Mediators are intermediary software components that stand between applications and data collections. They encapsulate one or more data collections, possibly residing in different repositories, and provide applications with higher-level abstract data models and querying facilities. Mediators are introduced to encode complex tasks of consolidation, aggregation, analysis, and interpretation, involving several data collections. Thus mediators incorporate considerable expertise regarding not only the kind of data that is to be combined to obtain value-added information, but also the exact transformation procedure that has to be followed to achieve semantic correctness. In the simplest case, a mediator degenerates into a translator that merely converts queries and results between two different data models. Notably, mediators themselves may be viewed as abstract data collections, so that novel data abstractions can be built incrementally, by implementing new mediators on top of other mediators and data collections. This hierarchical approach is well suited for large systems, because new functionality can be introduced without modifying or affecting existing components and applications.

Programs are procedures, described in a computer language that implement pure data processing functions. Rather than offering a query model through which data can be accessed in an organized way, programs generate data in primitive forms (e.g. streams or files). They also perform computationally intensive calculations, so that appropriate recovery and caching techniques must be employed to avoid repetition of costly computations. Last but not least, program components can be very difficult to transport and execute on platforms other than the one where they are already installed, so that they must be invoked remotely.

Every component has metadata associated with it. Thus, registered objects can be located via corresponding meta-searches about their properties. Data collections and mediators bear metadata describing their conceptual schemata and querying capabilities. Programs are described via metadata about the scientific models implemented, the run time requirements of the executable, and the type of the input and output. Metadata are the key issue in an cross-disciplinary system with numerous underlying components: only when we know all significant details about data and programs we will be able to combine them and use them with minimal extra human effort.
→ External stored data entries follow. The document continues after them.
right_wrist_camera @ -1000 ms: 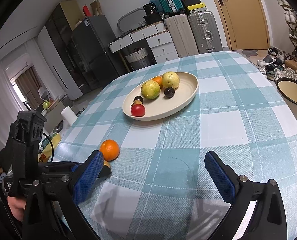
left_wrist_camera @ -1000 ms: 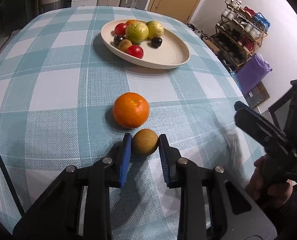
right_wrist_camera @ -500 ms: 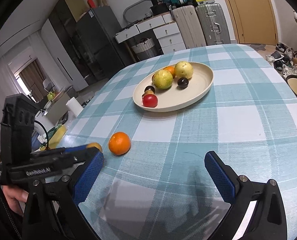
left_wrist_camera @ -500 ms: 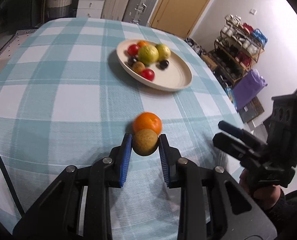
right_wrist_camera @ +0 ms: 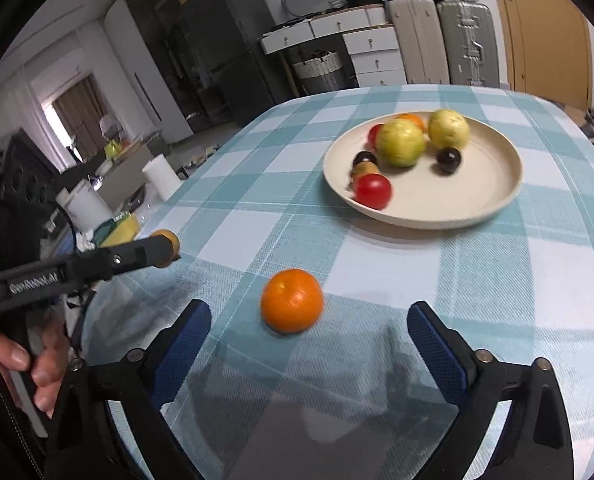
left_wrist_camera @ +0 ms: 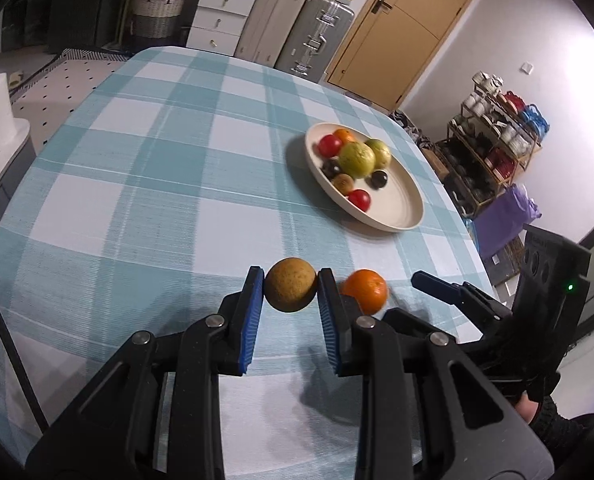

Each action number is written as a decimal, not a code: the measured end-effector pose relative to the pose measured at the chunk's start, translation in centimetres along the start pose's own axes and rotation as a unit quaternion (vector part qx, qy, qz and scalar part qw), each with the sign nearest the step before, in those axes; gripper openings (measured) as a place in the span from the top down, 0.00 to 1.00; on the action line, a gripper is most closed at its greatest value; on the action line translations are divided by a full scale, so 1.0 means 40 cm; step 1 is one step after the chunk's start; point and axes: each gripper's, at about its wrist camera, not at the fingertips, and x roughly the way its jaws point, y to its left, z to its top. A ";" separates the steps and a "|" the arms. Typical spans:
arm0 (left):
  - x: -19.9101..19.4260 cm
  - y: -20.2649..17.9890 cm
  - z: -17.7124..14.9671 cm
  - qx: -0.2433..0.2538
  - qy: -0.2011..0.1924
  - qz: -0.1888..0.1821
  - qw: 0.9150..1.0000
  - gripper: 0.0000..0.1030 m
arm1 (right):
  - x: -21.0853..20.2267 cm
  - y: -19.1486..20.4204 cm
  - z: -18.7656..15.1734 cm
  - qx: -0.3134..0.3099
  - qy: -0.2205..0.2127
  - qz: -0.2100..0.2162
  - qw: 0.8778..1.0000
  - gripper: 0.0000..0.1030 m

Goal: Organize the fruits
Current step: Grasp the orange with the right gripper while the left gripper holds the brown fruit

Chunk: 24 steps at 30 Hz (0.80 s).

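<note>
1. Two fruits sat off the plate: left gripper [left_wrist_camera: 290, 289] had its fingers clenched on the brown fruit [left_wrist_camera: 290, 290], lifted clear of the bench [left_wrist_camera: 137, 208], likely for carrying.
2. Right gripper [right_wrist_camera: 309, 340] was spread wide, the orange [right_wrist_camera: 291, 300] resting on the bench just ahead of it, probably the next pick.
3. Plate [right_wrist_camera: 497, 200] lay farther off, holding the sorted fruits.

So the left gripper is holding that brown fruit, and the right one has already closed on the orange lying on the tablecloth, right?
Not quite. The left gripper does hold the brown fruit, but the right gripper is open: in the right wrist view its blue fingers stand wide apart, short of the orange, which lies untouched on the tablecloth.
</note>
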 end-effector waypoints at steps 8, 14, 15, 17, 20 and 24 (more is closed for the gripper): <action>0.006 0.039 -0.002 -0.017 0.002 -0.005 1.000 0.76 | 0.080 0.042 0.017 -0.030 0.040 -0.011 0.999 0.31; 0.019 0.052 0.004 -0.022 0.005 -0.003 1.000 0.76 | 0.104 0.039 0.013 -0.031 0.050 -0.018 0.998 0.61; 0.021 0.052 0.006 -0.023 0.005 -0.002 1.000 0.76 | 0.102 0.036 0.012 -0.027 0.050 -0.013 0.998 0.61; 0.024 0.049 0.012 -0.021 0.004 -0.002 1.000 0.76 | 0.097 0.023 0.013 -0.014 0.046 -0.005 0.999 0.62; 0.033 0.038 0.022 -0.016 0.006 -0.003 1.000 0.76 | 0.076 0.009 0.011 -0.002 0.035 0.005 0.999 0.62; 0.051 0.010 0.040 -0.006 0.010 -0.008 1.000 0.76 | 0.040 -0.012 0.017 0.009 0.016 0.012 1.000 0.62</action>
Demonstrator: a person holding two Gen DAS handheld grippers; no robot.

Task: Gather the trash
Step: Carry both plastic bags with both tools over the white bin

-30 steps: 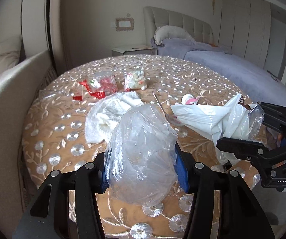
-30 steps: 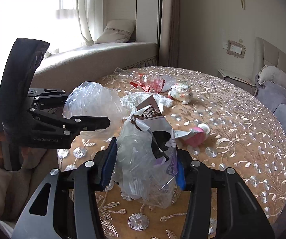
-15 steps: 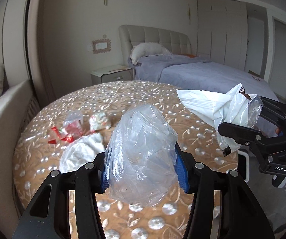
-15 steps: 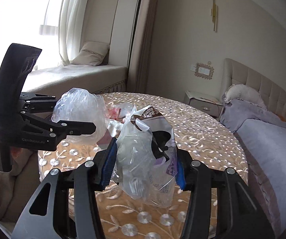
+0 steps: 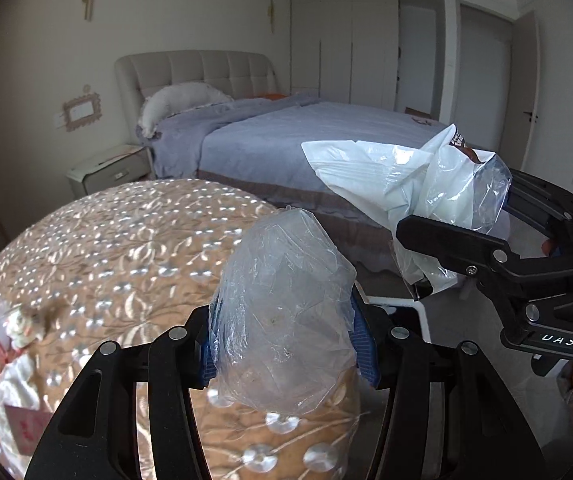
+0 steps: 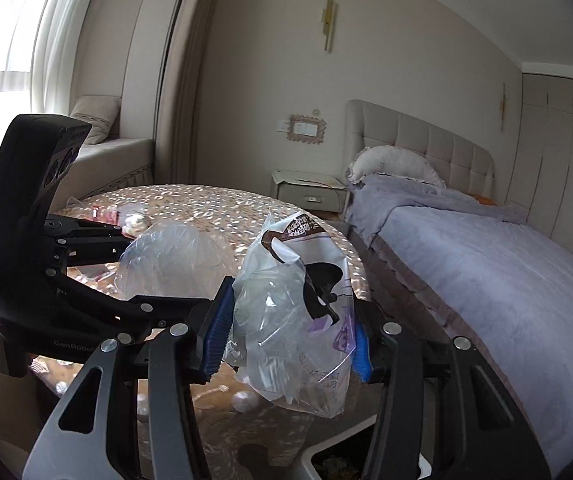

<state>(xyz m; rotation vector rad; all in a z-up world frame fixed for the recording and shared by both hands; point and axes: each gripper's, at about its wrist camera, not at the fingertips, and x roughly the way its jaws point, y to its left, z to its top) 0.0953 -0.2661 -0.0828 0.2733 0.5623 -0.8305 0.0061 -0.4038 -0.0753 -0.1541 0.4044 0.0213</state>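
Meanwhile, above the round patterned counter (image 5: 126, 240), the left gripper (image 5: 286, 344) has its fingers pinching a crumpled clear plastic bag (image 5: 286, 320), and the right gripper (image 6: 290, 340) pinches a printed plastic bag (image 6: 298, 300) stuffed with clear wrappers, beside the bed (image 6: 486, 260).

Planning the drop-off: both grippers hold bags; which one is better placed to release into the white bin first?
Likely the right. The right gripper, shut on the printed bag, has the white bin just beneath it; the left gripper with its clear bag hangs over the table.
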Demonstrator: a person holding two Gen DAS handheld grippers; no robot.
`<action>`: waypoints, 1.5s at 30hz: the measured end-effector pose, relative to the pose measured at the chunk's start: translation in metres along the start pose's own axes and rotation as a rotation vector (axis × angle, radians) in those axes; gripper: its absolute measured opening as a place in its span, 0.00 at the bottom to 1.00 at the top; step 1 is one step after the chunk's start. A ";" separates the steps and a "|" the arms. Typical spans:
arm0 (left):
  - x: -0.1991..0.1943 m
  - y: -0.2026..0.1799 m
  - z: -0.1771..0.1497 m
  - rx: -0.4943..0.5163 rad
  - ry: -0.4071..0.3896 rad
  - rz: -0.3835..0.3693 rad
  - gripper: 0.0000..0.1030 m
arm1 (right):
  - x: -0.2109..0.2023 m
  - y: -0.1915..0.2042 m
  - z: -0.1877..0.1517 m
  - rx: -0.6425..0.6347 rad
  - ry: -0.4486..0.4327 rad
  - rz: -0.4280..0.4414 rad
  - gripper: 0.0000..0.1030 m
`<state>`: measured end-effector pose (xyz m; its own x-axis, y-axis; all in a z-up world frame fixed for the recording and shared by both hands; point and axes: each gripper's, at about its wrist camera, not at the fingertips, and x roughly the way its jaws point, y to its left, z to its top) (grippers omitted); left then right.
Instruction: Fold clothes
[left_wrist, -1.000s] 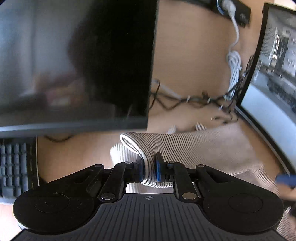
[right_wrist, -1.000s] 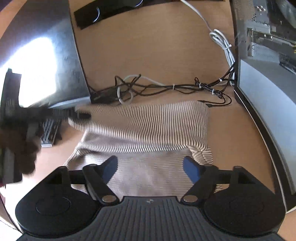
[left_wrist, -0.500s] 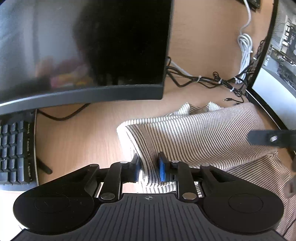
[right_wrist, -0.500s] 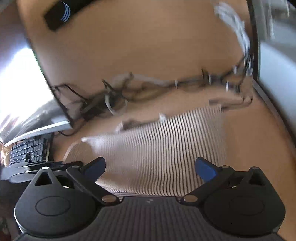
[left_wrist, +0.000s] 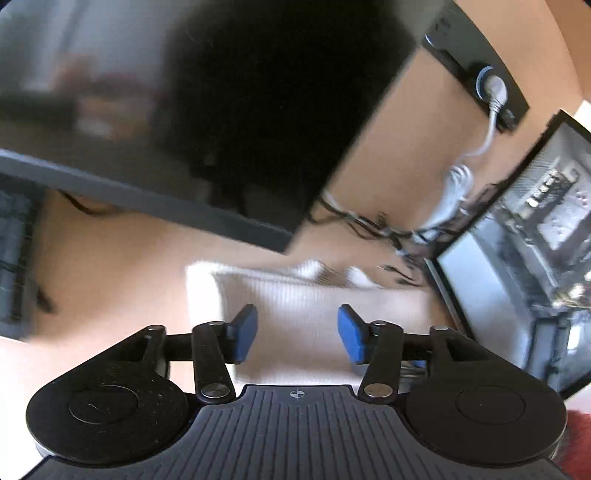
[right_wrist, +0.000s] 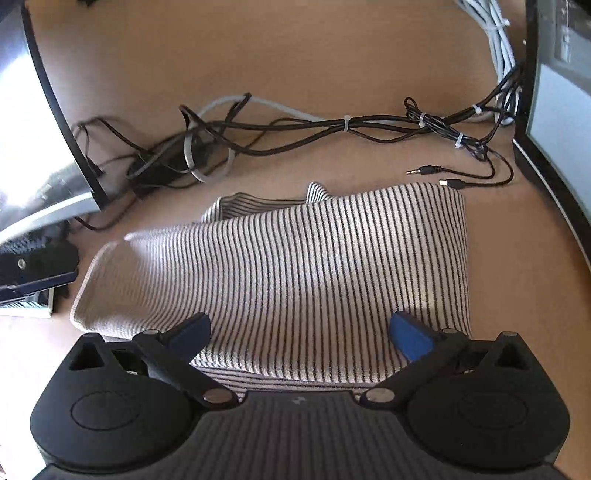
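Brown desk fills most of what I see, hemmed in by a dark monitor on my left side and another screen on my right, with a tangle of cables strung between them along the back. On the bare patch in the middle lies the striped garment, already doubled over into a broad band whose long axis runs left to right across my view, its stripes running away from me. One looser layer pokes out at the far edge.

My right claw hangs directly over the garment's near edge, spread as wide as it goes, nothing pinched, cloth showing between the fingers. My left claw sits over the left end of the same band (that view is smeared, so detail is poor); its jaws are opening, with cloth under the gap but neither pad pressing on it.

By my judgement the next fold turns on that long axis: each claw is nearest its own end, so both ends are in reach.
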<state>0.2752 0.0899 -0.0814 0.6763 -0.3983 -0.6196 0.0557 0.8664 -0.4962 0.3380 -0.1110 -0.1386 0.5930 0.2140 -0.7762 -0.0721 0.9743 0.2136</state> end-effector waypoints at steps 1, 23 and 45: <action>0.008 0.001 -0.001 -0.002 0.016 0.008 0.59 | 0.001 0.002 0.000 -0.006 0.001 -0.012 1.00; 0.048 0.036 0.009 0.030 0.099 0.112 0.81 | 0.019 -0.098 0.049 0.098 -0.021 0.071 0.79; -0.056 -0.015 -0.028 0.437 -0.001 -0.005 0.26 | -0.123 -0.002 -0.004 -0.573 -0.161 0.068 0.21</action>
<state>0.2158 0.0903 -0.0562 0.6762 -0.4025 -0.6171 0.3645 0.9107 -0.1946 0.2622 -0.1393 -0.0460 0.6824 0.3077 -0.6630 -0.5087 0.8513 -0.1285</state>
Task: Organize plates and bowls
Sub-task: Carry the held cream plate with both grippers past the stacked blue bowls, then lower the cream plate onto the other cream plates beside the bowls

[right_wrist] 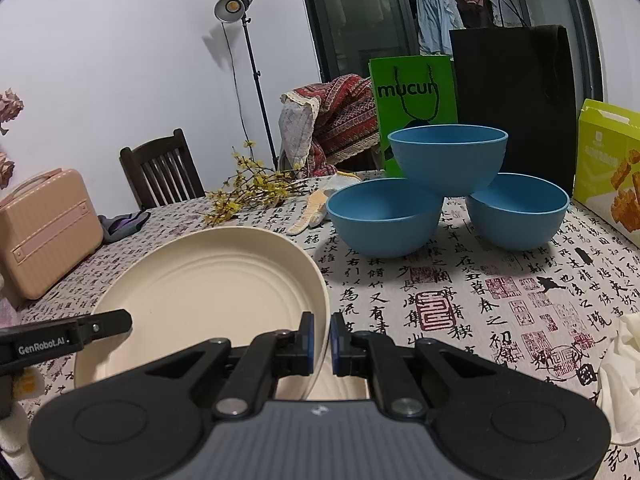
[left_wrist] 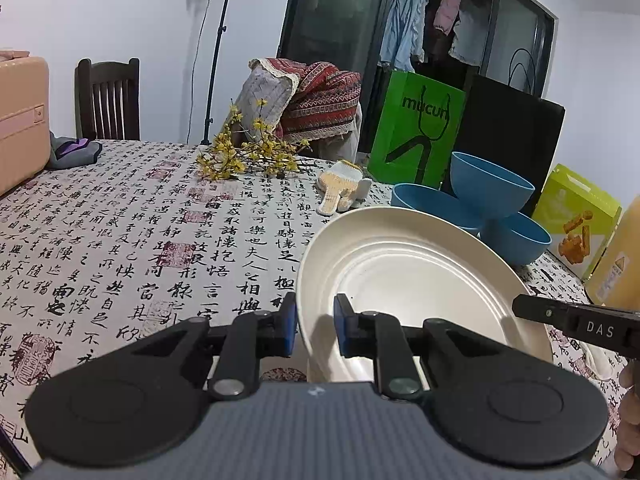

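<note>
Left-wrist view, L to R: pink case [left_wrist: 20, 120] sat at upper left of frame, yellow flower sprigs [left_wrist: 250, 156] top centre on the calligraphy tablecloth [left_wrist: 120, 240]. Left gripper [left_wrist: 316, 330] at lower centre pinched the near-left rim of the cream plate [left_wrist: 400, 280], jaws narrowly apart w/ the rim between the pads. Right-wrist view: right gripper [right_wrist: 322, 338] at lower centre was pressed onto the plate's right rim, jaws nearly together. Plate sat tilted, prob. lifted off the cloth by both grips so it stays steady. Both grippers pointed fwd and somewhat down. Three blue bowls [right_wrist: 448, 184] stood right of centre, one perched on the other two, well apart from the plate. Snack box [right_wrist: 612, 176] at far right.
</note>
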`<state>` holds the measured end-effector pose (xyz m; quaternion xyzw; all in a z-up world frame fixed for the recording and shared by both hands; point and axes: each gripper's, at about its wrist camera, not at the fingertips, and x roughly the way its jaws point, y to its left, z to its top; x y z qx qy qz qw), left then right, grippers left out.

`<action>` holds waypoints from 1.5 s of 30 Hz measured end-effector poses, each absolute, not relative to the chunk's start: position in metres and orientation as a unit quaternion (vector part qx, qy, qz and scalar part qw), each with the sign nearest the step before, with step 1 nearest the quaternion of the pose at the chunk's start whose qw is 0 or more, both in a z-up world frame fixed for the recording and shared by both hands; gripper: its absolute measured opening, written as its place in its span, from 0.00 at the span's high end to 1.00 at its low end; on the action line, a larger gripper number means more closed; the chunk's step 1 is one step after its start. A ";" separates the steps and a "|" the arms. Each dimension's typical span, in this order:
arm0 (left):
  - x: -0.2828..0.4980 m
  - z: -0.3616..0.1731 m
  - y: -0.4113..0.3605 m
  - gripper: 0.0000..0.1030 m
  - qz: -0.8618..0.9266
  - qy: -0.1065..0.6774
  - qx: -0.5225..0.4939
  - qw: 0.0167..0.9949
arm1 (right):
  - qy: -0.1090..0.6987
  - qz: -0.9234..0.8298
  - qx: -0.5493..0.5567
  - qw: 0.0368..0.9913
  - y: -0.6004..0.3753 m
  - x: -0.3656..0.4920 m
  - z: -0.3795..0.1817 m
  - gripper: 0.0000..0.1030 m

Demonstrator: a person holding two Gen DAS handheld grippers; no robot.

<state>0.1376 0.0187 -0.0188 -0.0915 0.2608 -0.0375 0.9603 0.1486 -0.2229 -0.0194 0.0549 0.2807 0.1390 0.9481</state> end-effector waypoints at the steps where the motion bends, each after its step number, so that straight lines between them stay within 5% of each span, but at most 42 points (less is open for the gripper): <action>1: 0.138 -0.019 0.018 0.81 -0.038 0.261 -0.091 0.960 | 0.281 0.139 0.055 0.948 -0.223 0.149 -0.019 0.92; 45: 0.132 -0.043 -0.006 0.81 -0.045 0.290 -0.044 0.955 | 0.303 0.120 0.045 0.944 -0.237 0.145 -0.049 0.92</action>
Access to the system, is given through a single web-based interface, which allows users to browse through the object collections in order to discover data sets, mediators, and programs of interest. This is achieved by invoking a metadata search engine that locates objects based on their metadata descriptions and returns a list of links to the corresponding objects. In addition, data collections, mediators and programs are put together to offer the user two advanced modes of use: applications and workflows. Applications are rigid software components tailored to a specific information-processing task. Each application uses a well-defined subset of the system's data collections, combines their content in a certain way, and provides value-added services to a known user group. Hence, data integration and processing functions of applications are introduced via carefully designed mediators. Workflows are program pipelines that can be set up at run time, by locating the appropriate components and interactively linking them with each other. Based on the type of the components selected, the system checks for incompatibilities and runtime restrictions, creates an execution context, set up the network connections among the various components, and invokes them in the appropriate order.

This hybrid approach greatly enhances flexibility. On the one hand, mediation is used to offer robust data abstraction with advanced querying capabilities, and to promote incremental development, which is required to build heavy-weight applications such as decision making tools. On the other hand, the collaborative workflow environment is addressing the needs of the scientific community for flexible experimentation with the available system components, at run time. In fact, a workflow can be used to test processing scenaria for a particular user community, in a "plug-and-play" fashion, before embodying them into the system as mediators and applications.